**The task:**
Copy every line of the material below exactly.

═════ Supplied material ═════

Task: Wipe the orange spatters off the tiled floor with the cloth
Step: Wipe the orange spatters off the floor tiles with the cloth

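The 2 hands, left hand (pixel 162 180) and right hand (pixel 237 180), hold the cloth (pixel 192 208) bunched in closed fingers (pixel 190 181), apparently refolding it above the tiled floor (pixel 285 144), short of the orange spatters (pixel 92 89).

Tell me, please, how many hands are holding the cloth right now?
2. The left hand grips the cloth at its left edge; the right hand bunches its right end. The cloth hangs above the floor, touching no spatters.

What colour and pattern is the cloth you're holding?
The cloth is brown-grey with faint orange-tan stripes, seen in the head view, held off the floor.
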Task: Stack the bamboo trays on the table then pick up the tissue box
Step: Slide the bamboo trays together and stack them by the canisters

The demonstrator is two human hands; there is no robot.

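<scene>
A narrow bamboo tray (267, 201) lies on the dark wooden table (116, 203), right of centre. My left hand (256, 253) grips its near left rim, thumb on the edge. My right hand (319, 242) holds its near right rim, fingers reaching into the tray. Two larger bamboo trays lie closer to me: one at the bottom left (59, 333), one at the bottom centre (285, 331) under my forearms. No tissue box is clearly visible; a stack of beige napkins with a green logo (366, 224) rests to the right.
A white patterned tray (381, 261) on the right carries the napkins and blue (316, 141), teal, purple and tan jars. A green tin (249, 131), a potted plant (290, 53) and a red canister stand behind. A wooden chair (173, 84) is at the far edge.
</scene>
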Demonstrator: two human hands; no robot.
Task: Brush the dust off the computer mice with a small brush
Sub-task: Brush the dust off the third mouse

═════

**Response:**
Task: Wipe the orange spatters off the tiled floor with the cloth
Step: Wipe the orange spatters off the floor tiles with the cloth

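The 2 hands, left hand (pixel 162 180) and right hand (pixel 237 180), hold the cloth (pixel 192 208) bunched in closed fingers (pixel 190 181), apparently refolding it above the tiled floor (pixel 285 144), short of the orange spatters (pixel 92 89).

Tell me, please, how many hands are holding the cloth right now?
2. The left hand grips the cloth at its left edge; the right hand bunches its right end. The cloth hangs above the floor, touching no spatters.

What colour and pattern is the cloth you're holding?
The cloth is brown-grey with faint orange-tan stripes, seen in the head view, held off the floor.
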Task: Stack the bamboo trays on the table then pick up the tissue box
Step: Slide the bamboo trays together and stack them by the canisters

The demonstrator is two human hands; there is no robot.

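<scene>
A narrow bamboo tray (267, 201) lies on the dark wooden table (116, 203), right of centre. My left hand (256, 253) grips its near left rim, thumb on the edge. My right hand (319, 242) holds its near right rim, fingers reaching into the tray. Two larger bamboo trays lie closer to me: one at the bottom left (59, 333), one at the bottom centre (285, 331) under my forearms. No tissue box is clearly visible; a stack of beige napkins with a green logo (366, 224) rests to the right.
A white patterned tray (381, 261) on the right carries the napkins and blue (316, 141), teal, purple and tan jars. A green tin (249, 131), a potted plant (290, 53) and a red canister stand behind. A wooden chair (173, 84) is at the far edge.
</scene>
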Demonstrator: two human hands; no robot.
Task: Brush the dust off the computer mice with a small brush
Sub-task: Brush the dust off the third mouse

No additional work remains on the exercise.